Game Preview: Red, or Riding the Rules Rainbow

Game Preview: Red, or Riding the Rules Rainbow
Board Game: Red7
Should I post a game preview before the game is even sent to print? No, wait — how about before the game design is even finished?!

Sure, why not? As I have stated a number of times, I'm a huge fan of designer Carl Chudyk, particularly his civ-based card game Innovation but also Glory to Rome and Impulse. Chudyk does great things with cards, giving you multiple ways to use them in a game with the cards transforming from one object to another as they move from deck to hand to tableau to wherever. Their value changes constantly as a game progresses, challenging you to rethink and re-evaluate what you thought you already knew.

I bring this up because Chudyk and frequent publishing partner Chris Cieslik of Asmadi Games have designed a new card game titled Red that is far more straightforward than the games listed above, but still super clever and head-twisty. The deck, which is available as a print-and-play (PDF), consists of 49 cards numbered 1-7 in seven colors, with 7 being high and the colors ranked in ROY G BIV order, so the Red 7 is highest, then Orange 7, ..., Red 6, Orange 6, etc. all the way down to the lowly Violet 1. To win the game of Red, you need to have the highest card in play at the end of your turn — but you might find yourself playing a different game before too long...

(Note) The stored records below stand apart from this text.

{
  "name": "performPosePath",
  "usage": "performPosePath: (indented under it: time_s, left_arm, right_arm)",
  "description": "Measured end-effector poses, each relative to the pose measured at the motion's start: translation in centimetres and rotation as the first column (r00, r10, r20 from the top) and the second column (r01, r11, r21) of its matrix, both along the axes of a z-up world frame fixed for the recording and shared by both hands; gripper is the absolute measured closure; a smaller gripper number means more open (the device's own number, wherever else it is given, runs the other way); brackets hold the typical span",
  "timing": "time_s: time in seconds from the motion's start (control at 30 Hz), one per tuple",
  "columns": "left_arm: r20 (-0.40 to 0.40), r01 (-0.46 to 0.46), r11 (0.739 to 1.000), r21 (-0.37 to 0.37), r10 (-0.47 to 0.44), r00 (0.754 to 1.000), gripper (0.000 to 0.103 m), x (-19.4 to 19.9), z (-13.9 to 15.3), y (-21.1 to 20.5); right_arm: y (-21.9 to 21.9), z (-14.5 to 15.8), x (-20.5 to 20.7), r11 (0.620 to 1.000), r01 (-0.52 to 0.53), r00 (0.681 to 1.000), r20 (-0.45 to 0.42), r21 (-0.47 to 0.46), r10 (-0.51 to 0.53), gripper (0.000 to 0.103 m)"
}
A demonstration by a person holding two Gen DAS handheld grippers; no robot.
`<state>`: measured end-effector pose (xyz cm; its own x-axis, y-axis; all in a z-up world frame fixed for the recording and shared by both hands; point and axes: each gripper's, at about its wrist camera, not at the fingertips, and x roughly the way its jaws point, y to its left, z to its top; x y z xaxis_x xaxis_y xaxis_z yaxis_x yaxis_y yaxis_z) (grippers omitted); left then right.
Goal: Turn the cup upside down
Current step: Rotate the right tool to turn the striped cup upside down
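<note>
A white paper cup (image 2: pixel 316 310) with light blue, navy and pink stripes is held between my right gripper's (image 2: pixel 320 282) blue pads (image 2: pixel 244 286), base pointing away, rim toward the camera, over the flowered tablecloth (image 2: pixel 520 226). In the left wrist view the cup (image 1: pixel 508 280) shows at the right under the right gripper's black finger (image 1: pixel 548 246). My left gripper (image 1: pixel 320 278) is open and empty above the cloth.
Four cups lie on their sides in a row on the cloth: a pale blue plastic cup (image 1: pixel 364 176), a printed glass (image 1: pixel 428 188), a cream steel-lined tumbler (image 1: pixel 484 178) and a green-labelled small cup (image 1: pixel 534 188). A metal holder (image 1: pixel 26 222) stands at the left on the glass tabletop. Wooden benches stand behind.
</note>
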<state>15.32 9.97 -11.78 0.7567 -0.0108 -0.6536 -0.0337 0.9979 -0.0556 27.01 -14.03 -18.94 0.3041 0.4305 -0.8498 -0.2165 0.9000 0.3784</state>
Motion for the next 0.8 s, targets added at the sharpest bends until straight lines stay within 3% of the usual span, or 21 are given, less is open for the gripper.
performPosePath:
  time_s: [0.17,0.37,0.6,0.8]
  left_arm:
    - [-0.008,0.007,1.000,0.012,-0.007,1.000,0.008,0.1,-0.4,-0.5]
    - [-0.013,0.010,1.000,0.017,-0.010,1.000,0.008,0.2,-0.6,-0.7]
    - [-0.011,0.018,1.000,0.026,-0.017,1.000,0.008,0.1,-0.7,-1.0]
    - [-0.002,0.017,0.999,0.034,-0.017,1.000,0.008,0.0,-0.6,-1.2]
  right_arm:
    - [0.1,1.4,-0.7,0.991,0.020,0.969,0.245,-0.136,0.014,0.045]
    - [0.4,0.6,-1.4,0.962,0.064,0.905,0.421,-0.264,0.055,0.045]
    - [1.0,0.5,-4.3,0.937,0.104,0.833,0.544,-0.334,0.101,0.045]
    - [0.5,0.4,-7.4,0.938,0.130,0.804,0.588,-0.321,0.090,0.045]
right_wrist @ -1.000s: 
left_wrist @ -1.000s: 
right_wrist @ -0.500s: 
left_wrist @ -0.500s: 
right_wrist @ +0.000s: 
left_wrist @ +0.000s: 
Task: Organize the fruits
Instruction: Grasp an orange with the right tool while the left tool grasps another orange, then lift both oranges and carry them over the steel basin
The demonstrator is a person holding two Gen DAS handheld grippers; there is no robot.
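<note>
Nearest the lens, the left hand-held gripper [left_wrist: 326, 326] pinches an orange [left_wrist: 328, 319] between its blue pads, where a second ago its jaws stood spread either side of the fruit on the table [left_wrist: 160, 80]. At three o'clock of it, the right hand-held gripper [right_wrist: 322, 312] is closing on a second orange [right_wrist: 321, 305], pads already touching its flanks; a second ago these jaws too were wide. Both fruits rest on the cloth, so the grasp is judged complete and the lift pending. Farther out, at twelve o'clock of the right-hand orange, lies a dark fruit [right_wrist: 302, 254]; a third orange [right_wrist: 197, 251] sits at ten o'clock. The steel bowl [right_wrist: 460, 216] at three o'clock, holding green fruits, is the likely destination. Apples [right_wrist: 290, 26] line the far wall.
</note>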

Each round starts with each player having a hand of seven cards and one card being placed on the table before you in your palette. Whoever sits to the left of the player with the highest card takes the first turn. On a turn, you can play one card to your palette OR discard one card to the center of the table to change the game (i.e., the winning condition) OR do both; if you do both, you draw a new card from the deck. If you discard a yellow card, for example, then the player with the most cards of one color in his palette is winning (with high card breaking ties); if you discard an indigo card, then the player with the longest numerical run regardless of colors is winning (with high card again breaking ties). Why do you want to change the winning condition? Because if you're not winning the current game at the end of your turn, you're out of the round and watching from the sidelines as everyone else keeps playing.

Since your hand shrinks by one card each turn, eventually everyone will have played all of their cards or only one person will remain in the game. The last player in wins the round, and whoever wins a predetermined number of rounds wins the game. (Advanced rules will introduce scoring, with players removing cards from the game when they win a round — as in Colovini's Corsari, for those familiar with that game — and everyone playing until someone hits a point threshold. Other twists will also be introduced in the advanced rules for when you're comfortable with everything else going on.)

From gallery of W Eric Martin

Note that some rules differ on the cards above; playtesting & iteration in action, baby!

The rules of Red fit on a single sheet of paper, but as soon as you start playing, you're taken aback by all the possibilities that your hand presents to you. In the hand above — which was played before recent updates that changed a few of the color rules — I have the Violet 1, the lowest card, but it's the only Violet card that I have, so I can't both play it and change the game from Red to Violet and be winning. I could play the Blue 4 and discard the Orange 1 as I'd then have a pair of 4s and would be winning the game of Orange — or would I?

I forgot to capture my opponent's cards in this shot. What do they have on the table? If no one else has a higher 7 than Blue, I can play the Violet 1, discard the Orange 1, and be winning the Orange game (since high card is the tiebreaker for Orange). That would put a third color in my palette to set me up for discarding the Yellow 6 later and possibly having most colors, plus I'd draw a new card (since I played two cards) and more possibilities might open up. Hmmm. So much to think about!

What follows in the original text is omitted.